Healthy coral reef sounds attract fish searching for a home
Underwater speakers may prove useful in efforts to restore some reefs
Coral reefs around the world are in hot water. When there’s a heat wave, ocean temperatures rise. That heat causes corals to lose their color, or bleach. It’s the first sign that the corals are dying. Fish then leave, looking for healthier sites. Without the fish activity, reefs fall silent. A new study finds that playing the sounds of a healthy reef can attract fish back to dead or dying areas. Indeed, those sounds could help bring a reef back to life.
Tim Gordon is a marine biologist at the University of Exeter in England. He studies the impact of sound on marine animals at the Great Barrier Reef in Australia. He and his research group “marveled at the diversity of sounds you can hear on a healthy reef.” And they were shocked by how quiet the reefs became as they died. That got him wondering: Could sound help renew dying reefs by attracting young fish?
It’s a critical question. Vast sections of the Great Barrier Reef have bleached during the past five years. But how could a seawater temperature increase of as little as 1 degree Celsius (1.8 degrees Fahrenheit) cause such extensive damage?
Living reefs house thousands of tiny animals, known as coral polyps. They live amongst the skeletal remains of their ancestors. Those polyps have a symbiotic relationship with algae called zooxanthellae (ZOH-uh-zan-THEL-ay). These tiny algae live inside a coral polyp’s tissues. They’re what give coral its bright color. The algae use sunlight to make sugar. This feeds not only the algae, but also the coral polyp.
Corals and their zooxanthellae thrive in warm tropical waters. But when the water gets too hot, the tiny algae become damaged. That causes corals to boot them out. Without their colorful companions, the coral polyps become transparent. Then the bone-like framework the polyps live in shows through. The reef turns white, or bleaches. If the water stays too warm, the polyps don’t get enough food. Eventually they die. The noise-making animals that had lived around them now must go in search of a new neighborhood. They leave behind a barren — and silent — reef.
Sound helps reefs rebound
Gordon collected pieces of dead coral from an area affected by bleaching. He used them to create 33 patches, or mini-reefs, along the Great Barrier Reef. Each measured 2 meters (6.6 feet) across. He placed them at least 25 meters (82 feet) from each other and from other reefs. Gordon left 11 patches alone. These served as his controls. He set up a loudspeaker and amplifier around another 11 patches. The speakers played healthy reef sounds. The last 11 patches served as a different type of control. They got a set-up that looked like the loudspeaker but played no sound.

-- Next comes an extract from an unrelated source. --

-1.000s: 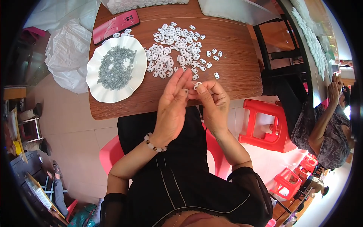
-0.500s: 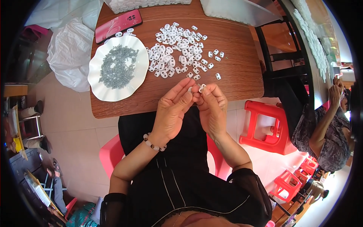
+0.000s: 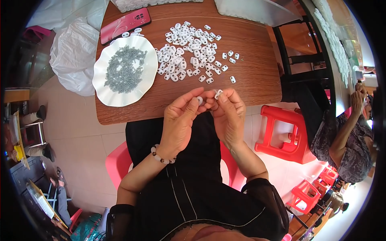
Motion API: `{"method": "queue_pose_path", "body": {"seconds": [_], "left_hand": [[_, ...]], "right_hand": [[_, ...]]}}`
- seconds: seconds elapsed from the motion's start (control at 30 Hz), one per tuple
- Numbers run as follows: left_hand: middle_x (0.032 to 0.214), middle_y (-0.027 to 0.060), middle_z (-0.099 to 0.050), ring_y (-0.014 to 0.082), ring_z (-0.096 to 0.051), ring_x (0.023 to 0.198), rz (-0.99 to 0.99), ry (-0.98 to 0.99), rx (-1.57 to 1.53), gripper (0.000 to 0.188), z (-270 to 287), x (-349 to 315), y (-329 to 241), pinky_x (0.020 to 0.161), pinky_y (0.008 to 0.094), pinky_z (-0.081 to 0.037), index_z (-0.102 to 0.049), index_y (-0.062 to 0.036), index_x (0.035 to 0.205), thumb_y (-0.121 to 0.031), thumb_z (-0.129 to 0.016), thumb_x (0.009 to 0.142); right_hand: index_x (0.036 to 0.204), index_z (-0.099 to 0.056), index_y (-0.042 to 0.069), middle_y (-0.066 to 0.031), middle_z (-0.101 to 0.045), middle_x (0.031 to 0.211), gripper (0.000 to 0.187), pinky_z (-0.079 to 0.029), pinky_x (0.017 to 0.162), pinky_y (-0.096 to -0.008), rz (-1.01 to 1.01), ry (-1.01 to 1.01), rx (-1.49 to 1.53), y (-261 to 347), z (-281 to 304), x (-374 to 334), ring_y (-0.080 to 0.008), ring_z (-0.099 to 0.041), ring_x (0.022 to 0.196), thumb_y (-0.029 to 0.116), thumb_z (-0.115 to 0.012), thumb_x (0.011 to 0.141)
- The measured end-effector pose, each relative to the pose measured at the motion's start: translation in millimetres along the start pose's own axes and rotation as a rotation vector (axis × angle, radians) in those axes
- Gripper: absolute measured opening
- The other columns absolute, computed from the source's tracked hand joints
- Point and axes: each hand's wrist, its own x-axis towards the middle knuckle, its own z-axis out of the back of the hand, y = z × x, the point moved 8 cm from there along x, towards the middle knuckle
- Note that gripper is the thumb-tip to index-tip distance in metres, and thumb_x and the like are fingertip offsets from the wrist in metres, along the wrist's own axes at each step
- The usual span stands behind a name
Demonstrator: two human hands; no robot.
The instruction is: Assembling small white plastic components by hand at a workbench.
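Observation:
Close together at the table's near edge, both my hands are closed on small parts. Between thumb and finger, my left hand point(image 3: 179, 120) pinches a small white plastic piece point(image 3: 200, 100). My right hand point(image 3: 230, 112) grips a white two-holed plastic piece point(image 3: 218, 94) at its fingertips. Whether the two pieces are joined is hidden by the fingers. Beyond my hands spreads a pile of white two-holed plastic pieces point(image 3: 197, 50). To the left, a white wavy-rimmed plate point(image 3: 105, 96) holds a heap of small grey springs or pins point(image 3: 125, 70), too small to tell which.
A pink phone point(image 3: 125, 26) lies at the table's far left, near a few white pieces point(image 3: 132, 33). Translucent containers point(image 3: 257, 14) stand along the back. A white plastic bag point(image 3: 74, 56) is left of the brown table point(image 3: 257, 76). Red stools point(image 3: 281, 132) and another person point(image 3: 350, 136) are at right.
My left hand has drawn slightly away from the right, and the white piece in its pinch shows more plainly. My right hand has shifted a little to the right.

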Motion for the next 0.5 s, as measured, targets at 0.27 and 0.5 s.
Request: {"method": "queue_pose_path", "body": {"seconds": [0.27,0.5], "left_hand": [[0.119,0.0139,-0.064,0.0148,-0.063,0.105,0.065,-0.008,0.004,0.039,2.7,-3.0,3.7,0.092,0.0268,-0.050,-0.050,0.0042,0.131,-0.011,-0.057,0.097],[0.110,0.0138,-0.067,0.0161,-0.066,0.098,0.091,-0.026,0.056,0.035,6.7,-4.3,5.5,0.088,0.0290,-0.054,-0.054,0.0048,0.125,-0.006,-0.061,0.093]], "right_hand": [[0.095,-0.055,0.005,-0.0140,-0.066,0.107,0.009,-0.052,0.080,-0.0318,0.005,-0.030,-0.020,-0.8,5.8,0.4,-0.0165,-0.064,0.086,0.013,-0.053,0.098],[0.096,-0.055,0.005,-0.0151,-0.066,0.108,0.009,-0.052,0.081,-0.0316,0.008,-0.014,-0.014,-1.6,5.2,-0.2,-0.0170,-0.065,0.087,0.013,-0.053,0.098]]}}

Sounds piped in to 11 of those mini reefs had been recorded at the Great Barrier Reef before the bleaching events occurred. A healthy reef is full of popping, crackling, whooping and grunting. This comes from the fish, shrimp and other organisms that live there. It was these sounds that Gordon played through his speakers.
He then looked for juvenile fish. After hatching from their eggs, fish larvae float adrift in open water. When they get big enough, they search for a place to call home. Their search happens mostly at night, when predators have a hard time spotting prey. So Gordon played those healthy reef sounds all night long, for 40 nights in a row. Each day, he counted fish at the patches.
Young fish arrived at all three types of patches. But they showed up more quickly at the ones that had sound. What’s more, those mini-reefs ended up with twice as many fish by the end of the 40 days. That was true for all kinds of fish, from herbivores (plant-eaters) and plankton-eaters to predatory species. Reefs with sound also had more species overall. Gordon found no difference between the two types of controls. It was sound, not the speaker set-up, that had drawn in the extra fish.
The team published its findings November 29 in Nature Communications.
Playing healthy reef sounds “adds another powerful tool to our reef-restoration toolbox,” says Jordan Hollarsmith. She is a marine ecologist in Canada at Simon Fraser University in Burnaby, British Columbia. She was not involved with the study. She says that in her experience doing reef restoration, “a healthy herbivore community was essential for the success of the restoration.”
But, Hollarsmith cautions, “It is critical to remember that the most powerful tool we have is to stop the rapid progression of climate change.” Reef restoration won’t last long if people continue to burn fossil fuels, she says. Burning fossil fuels releases carbon in the form of carbon dioxide, a greenhouse gas. “The best thing teens can do for coral reefs is to educate themselves and, if old enough, vote for politicians who appreciate and will act on the dangers of climate change.”
Gordon agrees. Playing healthy reef sounds is “by no means a silver bullet for the coral reef crisis,” he says. “If we’re serious about saving coral reefs on a big scale, we have to be serious about carbon reduction.”